Your objective –
Drop all images. Then write out each line below exactly as given.

Collected data –
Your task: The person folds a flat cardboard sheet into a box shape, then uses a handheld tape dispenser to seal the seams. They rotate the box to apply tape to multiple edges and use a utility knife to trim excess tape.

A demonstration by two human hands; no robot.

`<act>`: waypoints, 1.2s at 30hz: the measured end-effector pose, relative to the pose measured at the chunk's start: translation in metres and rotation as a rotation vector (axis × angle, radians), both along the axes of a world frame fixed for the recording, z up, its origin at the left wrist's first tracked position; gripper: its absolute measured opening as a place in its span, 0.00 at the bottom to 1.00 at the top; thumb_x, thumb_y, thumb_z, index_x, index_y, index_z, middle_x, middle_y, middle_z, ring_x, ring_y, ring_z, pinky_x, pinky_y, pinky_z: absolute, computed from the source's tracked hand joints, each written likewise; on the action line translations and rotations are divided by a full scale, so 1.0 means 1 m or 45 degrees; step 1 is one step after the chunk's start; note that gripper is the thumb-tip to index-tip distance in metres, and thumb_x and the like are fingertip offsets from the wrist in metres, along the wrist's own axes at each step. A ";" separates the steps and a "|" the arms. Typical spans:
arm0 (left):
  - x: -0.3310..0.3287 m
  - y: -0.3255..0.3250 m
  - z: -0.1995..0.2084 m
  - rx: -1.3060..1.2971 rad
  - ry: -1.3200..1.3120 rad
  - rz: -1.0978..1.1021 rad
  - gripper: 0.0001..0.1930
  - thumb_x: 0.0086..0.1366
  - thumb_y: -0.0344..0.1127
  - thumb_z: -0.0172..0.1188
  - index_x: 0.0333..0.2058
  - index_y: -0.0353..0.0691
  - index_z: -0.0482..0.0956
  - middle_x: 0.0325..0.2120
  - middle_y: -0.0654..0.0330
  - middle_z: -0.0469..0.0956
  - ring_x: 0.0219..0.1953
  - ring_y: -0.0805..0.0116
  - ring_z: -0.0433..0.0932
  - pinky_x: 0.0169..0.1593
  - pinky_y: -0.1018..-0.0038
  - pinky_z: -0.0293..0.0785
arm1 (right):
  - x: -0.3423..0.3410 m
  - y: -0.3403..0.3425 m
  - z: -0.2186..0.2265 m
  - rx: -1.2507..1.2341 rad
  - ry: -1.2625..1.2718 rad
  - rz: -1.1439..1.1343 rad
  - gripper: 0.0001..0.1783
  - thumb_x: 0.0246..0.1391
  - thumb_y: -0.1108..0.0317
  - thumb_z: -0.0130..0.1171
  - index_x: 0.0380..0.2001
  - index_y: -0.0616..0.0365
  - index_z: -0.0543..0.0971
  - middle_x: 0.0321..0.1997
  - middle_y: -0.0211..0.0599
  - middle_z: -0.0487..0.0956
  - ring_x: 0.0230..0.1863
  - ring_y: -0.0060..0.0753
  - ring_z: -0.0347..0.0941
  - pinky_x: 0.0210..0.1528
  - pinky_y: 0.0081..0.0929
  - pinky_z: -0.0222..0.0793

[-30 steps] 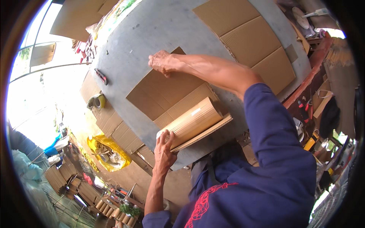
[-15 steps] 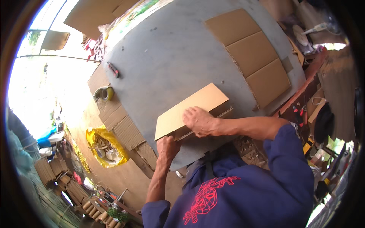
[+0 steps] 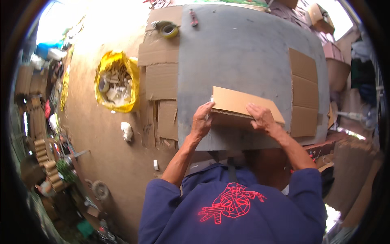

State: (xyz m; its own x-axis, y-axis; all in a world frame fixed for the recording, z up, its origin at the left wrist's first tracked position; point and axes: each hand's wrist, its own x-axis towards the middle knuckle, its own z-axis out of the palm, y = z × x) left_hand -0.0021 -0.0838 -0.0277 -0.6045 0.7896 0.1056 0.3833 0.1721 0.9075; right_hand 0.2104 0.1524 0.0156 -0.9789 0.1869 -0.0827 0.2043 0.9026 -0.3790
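A folded tan cardboard piece (image 3: 239,99), flat on top with layered corrugated edges along its near side, is over the near part of the grey tabletop (image 3: 231,57). My left hand (image 3: 202,120) closes on its left end. Nearer the right end, my right hand (image 3: 262,117) grips the near edge, fingers bent over the top face. The thumb and the underside there are hidden. A flat creased cardboard sheet (image 3: 304,93) lies on the tabletop to the right.
Far left on the table are a red-and-black utility knife (image 3: 193,18) and a tape roll (image 3: 168,30). Cardboard pieces (image 3: 161,81) line the table's left side. A yellow bag (image 3: 135,87) of scraps stands on the floor (image 3: 85,134), with a white crumpled item (image 3: 126,131) near it.
My view has turned, so the table now sits squarer. The cardboard's long side now slants down to the right. My right hand has shifted toward its right end; my left hand stays at the left.
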 end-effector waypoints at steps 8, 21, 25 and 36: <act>0.041 -0.056 -0.009 -0.036 -0.405 0.095 0.51 0.57 0.29 0.73 0.74 0.32 0.51 0.73 0.44 0.58 0.74 0.52 0.59 0.74 0.64 0.57 | 0.020 -0.049 0.012 0.024 0.022 0.009 0.37 0.34 0.77 0.55 0.57 0.67 0.77 0.61 0.59 0.78 0.64 0.56 0.74 0.65 0.45 0.71; 0.015 -0.020 -0.066 -0.060 -0.410 -0.284 0.71 0.43 0.59 0.81 0.75 0.38 0.41 0.74 0.42 0.45 0.76 0.43 0.45 0.77 0.52 0.48 | 0.016 -0.053 0.008 -0.019 0.000 0.003 0.37 0.38 0.81 0.58 0.60 0.68 0.74 0.62 0.59 0.77 0.66 0.58 0.71 0.69 0.45 0.67; 0.010 -0.019 -0.074 -0.125 -0.251 -0.371 0.70 0.46 0.58 0.81 0.75 0.39 0.39 0.72 0.40 0.44 0.75 0.41 0.46 0.76 0.51 0.50 | 0.013 -0.060 0.008 0.057 0.020 -0.024 0.37 0.38 0.82 0.55 0.59 0.68 0.74 0.62 0.59 0.77 0.66 0.59 0.71 0.69 0.46 0.67; -0.003 -0.006 -0.051 -0.166 -0.485 -0.362 0.50 0.47 0.46 0.82 0.64 0.45 0.61 0.57 0.44 0.59 0.61 0.47 0.64 0.67 0.53 0.66 | 0.014 -0.073 -0.007 0.205 0.165 -0.246 0.30 0.39 0.77 0.53 0.52 0.62 0.80 0.55 0.50 0.82 0.59 0.50 0.78 0.59 0.43 0.73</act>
State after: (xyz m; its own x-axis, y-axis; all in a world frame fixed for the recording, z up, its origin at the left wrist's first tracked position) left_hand -0.0054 -0.0897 -0.0788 -0.3395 0.9209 -0.1915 0.0770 0.2301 0.9701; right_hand 0.2243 0.0793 0.0084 -0.9242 0.3719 0.0870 0.3379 0.9022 -0.2681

Answer area –
Your task: The person folds a flat cardboard sheet into a box shape, then uses a handheld tape dispenser to seal the seams. They rotate the box to apply tape to multiple edges and use a utility knife to trim excess tape.

A demonstration by two human hands; no robot.

`<act>`: waypoints, 1.2s at 30hz: the measured end-effector pose, relative to the pose measured at the chunk's start: translation in metres and rotation as a rotation vector (axis × angle, radians), both along the axes of a world frame fixed for the recording, z up, its origin at the left wrist's first tracked position; gripper: its absolute measured opening as a place in its span, 0.00 at the bottom to 1.00 at the top; thumb_x, thumb_y, thumb_z, index_x, index_y, index_z, middle_x, middle_y, middle_z, ring_x, ring_y, ring_z, pinky_x, pinky_y, pinky_z: absolute, computed from the source's tracked hand joints, each written likewise; on the action line translations and rotations are divided by a full scale, so 1.0 means 1 m or 45 degrees; step 1 is one step after the chunk's start; note that gripper is the thumb-tip to index-tip distance in metres, and thumb_x and the like are fingertip offsets from the wrist in metres, along the wrist's own axes at each step. A ";" separates the steps and a "|" the arms. Typical spans:
arm0 (left):
  - x: -0.3310..0.3287 m
  - y: -0.3255..0.3250 m
  - z: -0.1995..0.2084 m
  - rx: -1.3060..1.2971 rad
  - ry: -1.3200..1.3120 rad
  - rz: -1.0978..1.1021 rad
  - gripper: 0.0001..0.1930
  - thumb_x: 0.0086..0.1366
  - thumb_y: -0.0344..0.1127
  - thumb_z: -0.0172..0.1188
  - index_x: 0.0333..0.2058
  - index_y: -0.0353..0.0691
  - index_z: -0.0482..0.0956
  - middle_x: 0.0325..0.2120
  - middle_y: -0.0654..0.0330
  - middle_z: -0.0469..0.0956
  - ring_x: 0.0219..0.1953
  - ring_y: -0.0805..0.0116
  - ring_z: -0.0433..0.0932
  - pinky_x: 0.0169..0.1593
  - pinky_y: -0.1018..-0.0038
  - pinky_z: -0.0293..0.0785
arm1 (right):
  - x: -0.3423..0.3410 m
  - y: -0.3403..0.3425 m
  - z: -0.2186..0.2265 m
  - rx: -1.2507..1.2341 rad
  - ry: -1.2625..1.2718 rad
  - rz: -1.1439..1.1343 rad
  - gripper: 0.0001..0.1783
  - thumb_x: 0.0246..0.1391
  - thumb_y: -0.1108..0.0317
  - thumb_z: -0.0130..0.1171
  - index_x: 0.0380..0.2001
  - index_y: -0.0616..0.0365
  - index_z: -0.0543..0.0971
  - middle_x: 0.0321..0.1997
  - middle_y: -0.0211..0.0599
  - middle_z: -0.0487..0.0956
  - ring_x: 0.0230..0.1863
  - ring_y: -0.0060..0.0753
  - ring_z: -0.0347..0.0941
  - pinky_x: 0.0210..0.1528
  - pinky_y: 0.0081..0.0929
  - pinky_z: -0.0222..0.0793

[-30 steps] 
[-15 steps] 
[+0 steps] 

State: (xyz m; its own x-axis, y-axis; all in a world frame fixed for the recording, z up, its origin at the left wrist's first tracked position; point and axes: each hand's wrist, its own x-axis towards the middle knuckle, its own z-axis out of the palm, y = z × x) left_hand -0.0021 -0.0838 -0.0277 -0.6045 0.7896 0.1056 0.3833 0.1721 0.9075; right_hand 0.2104 0.1524 0.0156 -0.9789 0.1869 -0.0827 0.2043 0.9026 -0.3790
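A folded tan cardboard piece (image 3: 239,99), flat on top with layered corrugated edges along its near side, is over the near part of the grey tabletop (image 3: 231,57). My left hand (image 3: 202,120) closes on its left end. Nearer the right end, my right hand (image 3: 262,117) grips the near edge, fingers bent over the top face. The thumb and the underside there are hidden. A flat creased cardboard sheet (image 3: 304,93) lies on the tabletop to the right.
Far left on the table are a red-and-black utility knife (image 3: 193,18) and a tape roll (image 3: 168,30). Cardboard pieces (image 3: 161,81) line the table's left side. A yellow bag (image 3: 135,87) of scraps stands on the floor (image 3: 85,134), with a white crumpled item (image 3: 126,131) near it.
My view has turned, so the table now sits squarer. The cardboard's long side now slants down to the right. My right hand has shifted toward its right end; my left hand stays at the left.
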 end-effector waypoints at steps 8, 21, 25 and 36: <act>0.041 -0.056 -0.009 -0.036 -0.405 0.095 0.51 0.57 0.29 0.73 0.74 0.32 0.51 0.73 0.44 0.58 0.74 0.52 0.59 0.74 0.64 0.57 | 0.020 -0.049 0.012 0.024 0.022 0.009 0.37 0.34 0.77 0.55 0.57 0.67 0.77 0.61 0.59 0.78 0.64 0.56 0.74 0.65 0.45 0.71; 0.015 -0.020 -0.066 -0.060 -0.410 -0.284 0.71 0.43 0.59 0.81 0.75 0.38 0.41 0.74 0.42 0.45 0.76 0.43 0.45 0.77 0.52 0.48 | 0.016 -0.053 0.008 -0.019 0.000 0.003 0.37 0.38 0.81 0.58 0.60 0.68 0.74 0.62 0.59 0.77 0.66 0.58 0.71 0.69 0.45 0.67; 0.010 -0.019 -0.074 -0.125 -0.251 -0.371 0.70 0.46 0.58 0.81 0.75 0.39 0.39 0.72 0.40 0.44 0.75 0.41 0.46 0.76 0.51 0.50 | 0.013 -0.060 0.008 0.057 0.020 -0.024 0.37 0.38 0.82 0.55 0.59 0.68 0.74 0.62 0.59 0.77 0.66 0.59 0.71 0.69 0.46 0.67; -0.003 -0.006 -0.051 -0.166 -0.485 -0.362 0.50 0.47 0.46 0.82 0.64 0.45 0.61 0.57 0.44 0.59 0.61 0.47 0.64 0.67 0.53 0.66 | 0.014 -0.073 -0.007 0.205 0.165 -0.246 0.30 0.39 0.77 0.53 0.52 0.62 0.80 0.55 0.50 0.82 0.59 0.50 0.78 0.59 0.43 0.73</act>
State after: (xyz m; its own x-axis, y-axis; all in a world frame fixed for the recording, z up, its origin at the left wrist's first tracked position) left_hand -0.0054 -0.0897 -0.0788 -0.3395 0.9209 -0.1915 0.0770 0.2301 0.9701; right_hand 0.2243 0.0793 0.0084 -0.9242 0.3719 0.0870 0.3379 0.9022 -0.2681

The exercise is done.